Copy, in full, each line of the material that holds the word "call".

Segment Open

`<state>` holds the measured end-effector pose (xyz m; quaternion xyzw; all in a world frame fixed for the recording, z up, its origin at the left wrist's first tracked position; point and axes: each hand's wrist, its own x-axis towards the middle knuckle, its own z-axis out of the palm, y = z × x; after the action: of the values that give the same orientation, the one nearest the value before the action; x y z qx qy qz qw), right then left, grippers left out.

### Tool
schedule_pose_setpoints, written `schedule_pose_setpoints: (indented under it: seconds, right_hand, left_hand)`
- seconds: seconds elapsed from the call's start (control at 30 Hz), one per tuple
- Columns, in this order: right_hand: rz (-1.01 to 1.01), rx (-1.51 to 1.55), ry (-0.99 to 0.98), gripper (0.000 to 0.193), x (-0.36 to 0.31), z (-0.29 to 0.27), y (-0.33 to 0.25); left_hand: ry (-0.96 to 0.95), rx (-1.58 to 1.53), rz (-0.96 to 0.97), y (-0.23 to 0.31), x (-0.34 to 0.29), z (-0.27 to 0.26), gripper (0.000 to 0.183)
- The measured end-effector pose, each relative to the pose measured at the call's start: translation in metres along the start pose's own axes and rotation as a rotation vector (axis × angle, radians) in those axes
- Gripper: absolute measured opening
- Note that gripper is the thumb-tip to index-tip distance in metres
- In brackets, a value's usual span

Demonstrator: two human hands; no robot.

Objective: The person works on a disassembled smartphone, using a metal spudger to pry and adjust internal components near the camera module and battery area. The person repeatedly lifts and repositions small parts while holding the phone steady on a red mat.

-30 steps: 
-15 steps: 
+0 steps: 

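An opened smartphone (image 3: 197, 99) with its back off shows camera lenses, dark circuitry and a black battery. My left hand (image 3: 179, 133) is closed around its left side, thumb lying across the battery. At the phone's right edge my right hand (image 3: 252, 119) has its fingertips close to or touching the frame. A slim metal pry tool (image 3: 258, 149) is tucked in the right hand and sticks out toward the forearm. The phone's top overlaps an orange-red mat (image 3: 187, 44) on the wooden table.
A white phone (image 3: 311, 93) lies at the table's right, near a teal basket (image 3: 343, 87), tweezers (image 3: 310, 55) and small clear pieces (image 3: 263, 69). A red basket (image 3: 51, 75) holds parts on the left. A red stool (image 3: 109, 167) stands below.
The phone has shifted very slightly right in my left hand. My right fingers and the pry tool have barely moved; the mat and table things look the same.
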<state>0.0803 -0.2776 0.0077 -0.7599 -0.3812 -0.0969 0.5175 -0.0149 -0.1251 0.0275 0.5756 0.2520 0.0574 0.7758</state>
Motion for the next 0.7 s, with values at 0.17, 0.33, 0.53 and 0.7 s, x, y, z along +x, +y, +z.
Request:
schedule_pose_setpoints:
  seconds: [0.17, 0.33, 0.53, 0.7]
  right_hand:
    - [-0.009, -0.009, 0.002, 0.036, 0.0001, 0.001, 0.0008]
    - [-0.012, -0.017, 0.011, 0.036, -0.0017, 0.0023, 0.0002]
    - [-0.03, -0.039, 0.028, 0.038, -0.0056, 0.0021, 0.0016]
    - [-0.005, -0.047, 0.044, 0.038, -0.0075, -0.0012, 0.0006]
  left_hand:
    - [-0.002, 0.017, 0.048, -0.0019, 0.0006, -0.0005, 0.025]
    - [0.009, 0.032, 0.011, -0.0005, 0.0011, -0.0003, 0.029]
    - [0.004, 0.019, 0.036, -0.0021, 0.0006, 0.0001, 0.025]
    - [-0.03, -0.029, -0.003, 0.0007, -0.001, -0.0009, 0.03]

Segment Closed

Output of the task.
- seconds: seconds elapsed from the call's start (control at 30 Hz), one per tuple
- The measured end-effector pose, each relative to the pose measured at the call's start: translation in metres along the start pose's own axes and rotation as a rotation vector (axis × angle, radians) in those axes

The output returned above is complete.